Nonprofits, among them universities, church groups and private schools, are usually exempt from property taxes and other user fees. However, some states and localities are reconsidering the blanket exemption to generate desperately needed revenue to balance their budgets. It will leave many charities worse off and forced to reduce their services to pay the bills.
A bill in Hawaii would levy a 1 percent excise tax on charities to raise up to $750 million, the New York Times reports. Minneapolis hopes to raise $155,000 by collecting the same fees it charges businesses and residents for street lighting.

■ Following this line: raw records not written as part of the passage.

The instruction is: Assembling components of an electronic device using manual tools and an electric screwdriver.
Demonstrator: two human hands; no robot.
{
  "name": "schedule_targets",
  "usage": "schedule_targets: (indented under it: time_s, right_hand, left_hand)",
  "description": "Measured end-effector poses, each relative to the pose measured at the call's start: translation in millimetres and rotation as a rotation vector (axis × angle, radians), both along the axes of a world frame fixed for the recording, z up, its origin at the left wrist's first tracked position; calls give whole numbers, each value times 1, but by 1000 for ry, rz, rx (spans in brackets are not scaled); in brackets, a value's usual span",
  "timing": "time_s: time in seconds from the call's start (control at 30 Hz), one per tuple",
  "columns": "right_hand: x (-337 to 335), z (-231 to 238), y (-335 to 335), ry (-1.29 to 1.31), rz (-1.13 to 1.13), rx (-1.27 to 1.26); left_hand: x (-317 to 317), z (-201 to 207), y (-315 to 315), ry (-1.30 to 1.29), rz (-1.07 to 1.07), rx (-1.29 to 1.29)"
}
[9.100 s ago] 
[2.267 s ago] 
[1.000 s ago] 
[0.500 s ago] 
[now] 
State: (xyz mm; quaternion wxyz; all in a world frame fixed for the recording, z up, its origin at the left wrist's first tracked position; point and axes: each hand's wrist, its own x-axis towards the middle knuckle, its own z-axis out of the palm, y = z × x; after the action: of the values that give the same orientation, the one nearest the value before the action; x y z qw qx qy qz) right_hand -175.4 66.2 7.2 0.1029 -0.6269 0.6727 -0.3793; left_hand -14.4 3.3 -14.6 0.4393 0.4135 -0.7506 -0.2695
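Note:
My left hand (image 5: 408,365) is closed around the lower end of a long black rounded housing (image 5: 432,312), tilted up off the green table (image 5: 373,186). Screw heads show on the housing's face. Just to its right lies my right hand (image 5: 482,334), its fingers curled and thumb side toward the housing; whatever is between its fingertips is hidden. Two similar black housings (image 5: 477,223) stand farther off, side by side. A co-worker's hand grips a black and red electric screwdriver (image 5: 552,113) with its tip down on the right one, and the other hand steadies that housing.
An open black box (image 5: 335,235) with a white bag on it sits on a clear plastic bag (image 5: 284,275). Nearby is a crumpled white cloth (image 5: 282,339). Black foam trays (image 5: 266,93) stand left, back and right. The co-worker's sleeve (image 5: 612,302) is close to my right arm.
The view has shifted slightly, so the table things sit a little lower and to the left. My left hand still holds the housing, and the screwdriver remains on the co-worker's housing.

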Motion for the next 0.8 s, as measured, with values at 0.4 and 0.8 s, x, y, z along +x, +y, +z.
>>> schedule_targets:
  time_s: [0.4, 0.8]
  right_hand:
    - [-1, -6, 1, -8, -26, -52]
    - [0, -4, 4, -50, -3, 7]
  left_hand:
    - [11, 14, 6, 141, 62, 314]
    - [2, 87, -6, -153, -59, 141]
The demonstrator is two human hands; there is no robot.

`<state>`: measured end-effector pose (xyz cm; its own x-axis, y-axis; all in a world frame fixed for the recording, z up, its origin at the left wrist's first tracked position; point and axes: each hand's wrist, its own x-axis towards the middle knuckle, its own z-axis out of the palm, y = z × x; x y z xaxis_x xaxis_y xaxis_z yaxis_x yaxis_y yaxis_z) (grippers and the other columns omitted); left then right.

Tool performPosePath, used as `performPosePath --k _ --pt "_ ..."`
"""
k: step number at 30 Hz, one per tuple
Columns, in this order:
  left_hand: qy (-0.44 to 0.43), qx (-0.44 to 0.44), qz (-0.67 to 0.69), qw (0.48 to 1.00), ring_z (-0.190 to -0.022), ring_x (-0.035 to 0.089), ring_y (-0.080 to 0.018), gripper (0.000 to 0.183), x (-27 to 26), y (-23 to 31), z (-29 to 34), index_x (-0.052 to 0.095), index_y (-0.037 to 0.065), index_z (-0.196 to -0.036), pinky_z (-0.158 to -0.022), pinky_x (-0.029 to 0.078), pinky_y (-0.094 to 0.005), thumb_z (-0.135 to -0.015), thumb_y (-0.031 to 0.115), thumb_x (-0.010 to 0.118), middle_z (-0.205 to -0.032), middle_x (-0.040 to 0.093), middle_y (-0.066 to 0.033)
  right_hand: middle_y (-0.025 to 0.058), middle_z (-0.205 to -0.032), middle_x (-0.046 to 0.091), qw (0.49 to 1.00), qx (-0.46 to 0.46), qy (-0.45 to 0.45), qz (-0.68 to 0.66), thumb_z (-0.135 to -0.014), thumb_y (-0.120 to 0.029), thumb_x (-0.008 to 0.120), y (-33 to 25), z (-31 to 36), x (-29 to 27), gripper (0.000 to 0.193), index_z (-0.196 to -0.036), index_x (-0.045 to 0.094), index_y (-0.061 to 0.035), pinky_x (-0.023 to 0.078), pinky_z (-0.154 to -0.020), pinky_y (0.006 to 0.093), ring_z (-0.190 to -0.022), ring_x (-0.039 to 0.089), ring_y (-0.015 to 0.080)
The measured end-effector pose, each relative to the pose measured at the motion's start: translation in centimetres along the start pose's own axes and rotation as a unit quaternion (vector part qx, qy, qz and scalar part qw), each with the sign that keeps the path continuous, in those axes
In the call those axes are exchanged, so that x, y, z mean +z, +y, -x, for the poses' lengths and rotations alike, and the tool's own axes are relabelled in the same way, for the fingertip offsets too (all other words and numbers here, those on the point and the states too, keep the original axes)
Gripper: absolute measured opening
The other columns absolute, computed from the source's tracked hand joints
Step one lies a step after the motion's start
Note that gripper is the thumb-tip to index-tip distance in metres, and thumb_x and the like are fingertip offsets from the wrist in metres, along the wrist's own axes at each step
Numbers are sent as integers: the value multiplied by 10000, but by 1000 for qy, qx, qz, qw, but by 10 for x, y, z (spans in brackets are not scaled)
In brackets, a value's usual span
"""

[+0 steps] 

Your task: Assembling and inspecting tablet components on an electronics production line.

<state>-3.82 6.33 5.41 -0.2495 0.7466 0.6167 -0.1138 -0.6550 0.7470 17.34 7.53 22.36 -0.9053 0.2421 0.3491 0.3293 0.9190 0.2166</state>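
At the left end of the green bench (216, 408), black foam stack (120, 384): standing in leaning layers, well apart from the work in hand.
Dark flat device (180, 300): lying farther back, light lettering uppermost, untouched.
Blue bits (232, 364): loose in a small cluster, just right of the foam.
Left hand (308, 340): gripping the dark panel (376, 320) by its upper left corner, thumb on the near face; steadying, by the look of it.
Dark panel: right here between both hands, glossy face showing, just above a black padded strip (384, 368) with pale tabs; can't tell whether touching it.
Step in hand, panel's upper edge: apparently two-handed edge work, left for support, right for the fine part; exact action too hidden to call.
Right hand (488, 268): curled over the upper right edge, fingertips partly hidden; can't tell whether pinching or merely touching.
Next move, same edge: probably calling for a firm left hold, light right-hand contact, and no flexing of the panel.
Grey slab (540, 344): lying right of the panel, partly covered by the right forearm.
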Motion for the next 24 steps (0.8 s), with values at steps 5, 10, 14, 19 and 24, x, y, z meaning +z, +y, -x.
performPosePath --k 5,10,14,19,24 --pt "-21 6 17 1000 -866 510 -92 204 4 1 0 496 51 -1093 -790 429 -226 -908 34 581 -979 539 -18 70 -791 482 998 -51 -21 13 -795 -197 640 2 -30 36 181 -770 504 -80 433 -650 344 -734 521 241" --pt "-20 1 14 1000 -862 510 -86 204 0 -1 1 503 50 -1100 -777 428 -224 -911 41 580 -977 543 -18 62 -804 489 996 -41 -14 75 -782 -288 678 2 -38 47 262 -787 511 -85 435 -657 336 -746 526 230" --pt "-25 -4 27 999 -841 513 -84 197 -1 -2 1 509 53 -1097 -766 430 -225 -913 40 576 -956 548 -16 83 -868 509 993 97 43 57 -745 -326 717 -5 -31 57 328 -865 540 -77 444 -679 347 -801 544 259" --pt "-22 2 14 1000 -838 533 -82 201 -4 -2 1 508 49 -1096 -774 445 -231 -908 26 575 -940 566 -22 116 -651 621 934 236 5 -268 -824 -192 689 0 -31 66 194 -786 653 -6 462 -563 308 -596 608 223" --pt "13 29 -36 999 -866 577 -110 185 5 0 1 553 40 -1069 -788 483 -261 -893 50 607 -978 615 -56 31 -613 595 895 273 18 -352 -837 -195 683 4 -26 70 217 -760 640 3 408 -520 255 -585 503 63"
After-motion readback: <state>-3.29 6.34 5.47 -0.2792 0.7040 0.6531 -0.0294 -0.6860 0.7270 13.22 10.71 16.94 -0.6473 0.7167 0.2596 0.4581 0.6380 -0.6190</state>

Cities and towns in Indiana are looking at user fees for police and fire services. Pittsburgh recently debated whether to levy a 1 percent tax on college tuition to defray the cost of city services.
Calvin K.Y. Say, a Hawaii state legislator, said that repealing the exemptions "spreads the pain more evenly than raising the rate paid by those already subject to excise taxes."
It also burdens nonprofits, which are feeling the loss of investment funds and, for many groups, dwindling contributions.
The tax-exempt status of charities recognizes the important contributions they make and services they provide, often as a supplement to public agencies. The exemptions relieve the nonprofit groups of an expense that siphons funds away from programs or would demand additional fundraising to support.
The policy could backfire on states. In order to pay new fees and taxes, nonprofits might cut their services, which could force people to rely more heavily on tax-subsidized services.